The problem: From the first line of the data through the line containing "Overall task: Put", transcribe each line exactly. Pictures do not belong in the copy.

Information provided:
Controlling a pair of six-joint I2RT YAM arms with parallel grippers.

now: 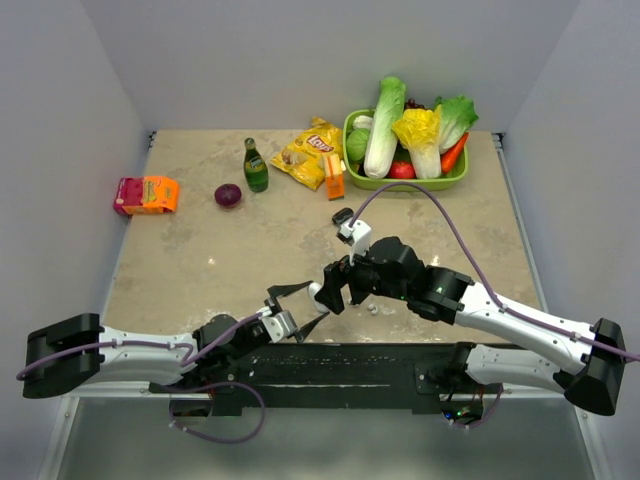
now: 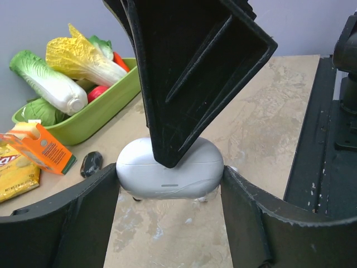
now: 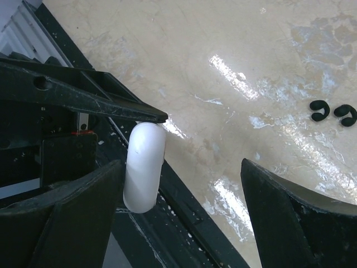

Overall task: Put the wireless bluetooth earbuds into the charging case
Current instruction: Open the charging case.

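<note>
A closed white charging case (image 2: 167,170) sits lengthwise between the fingers of my left gripper (image 2: 170,177), and both fingers touch its ends. In the right wrist view the case (image 3: 144,167) shows edge-on beside the left finger of my right gripper (image 3: 183,167), which is open wide. One right finger (image 2: 189,84) reaches down onto the case's top. Two small black curled earbuds (image 3: 332,113) lie on the table further off. Tiny white buds (image 1: 372,310) lie by the right gripper (image 1: 335,288). The left gripper (image 1: 298,306) meets it near the front edge.
A green basket (image 1: 352,165) of vegetables stands at the back right, with a chips bag (image 1: 308,152), an orange carton (image 1: 334,180) and a dark oval object (image 2: 91,163) nearby. A green bottle (image 1: 255,166), a red onion (image 1: 228,195) and a pink box (image 1: 146,194) stand at the back left. A black rail (image 1: 340,365) runs along the front.
</note>
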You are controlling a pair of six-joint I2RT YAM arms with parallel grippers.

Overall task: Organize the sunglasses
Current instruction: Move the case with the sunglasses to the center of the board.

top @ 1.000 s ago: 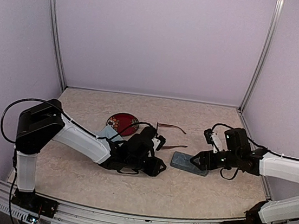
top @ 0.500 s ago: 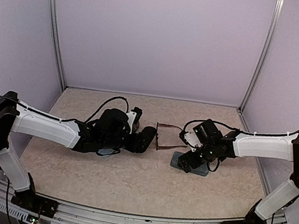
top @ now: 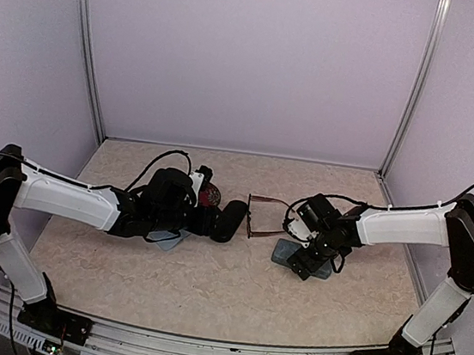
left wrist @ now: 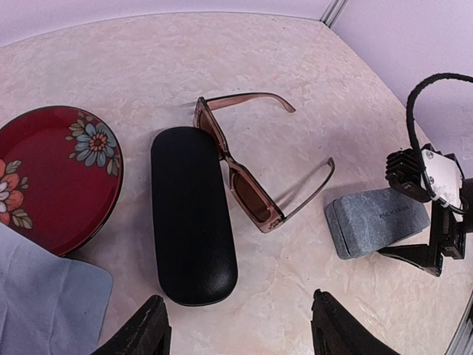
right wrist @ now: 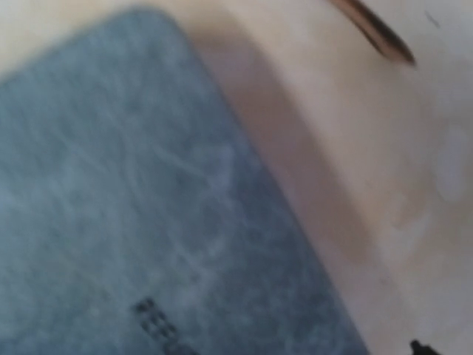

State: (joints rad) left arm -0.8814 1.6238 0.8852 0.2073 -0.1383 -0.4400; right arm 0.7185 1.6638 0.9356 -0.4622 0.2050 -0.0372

Exercise answer:
Controlling a pair of six-joint I2RT YAM arms with parallel grippers.

now: 
now: 
now: 

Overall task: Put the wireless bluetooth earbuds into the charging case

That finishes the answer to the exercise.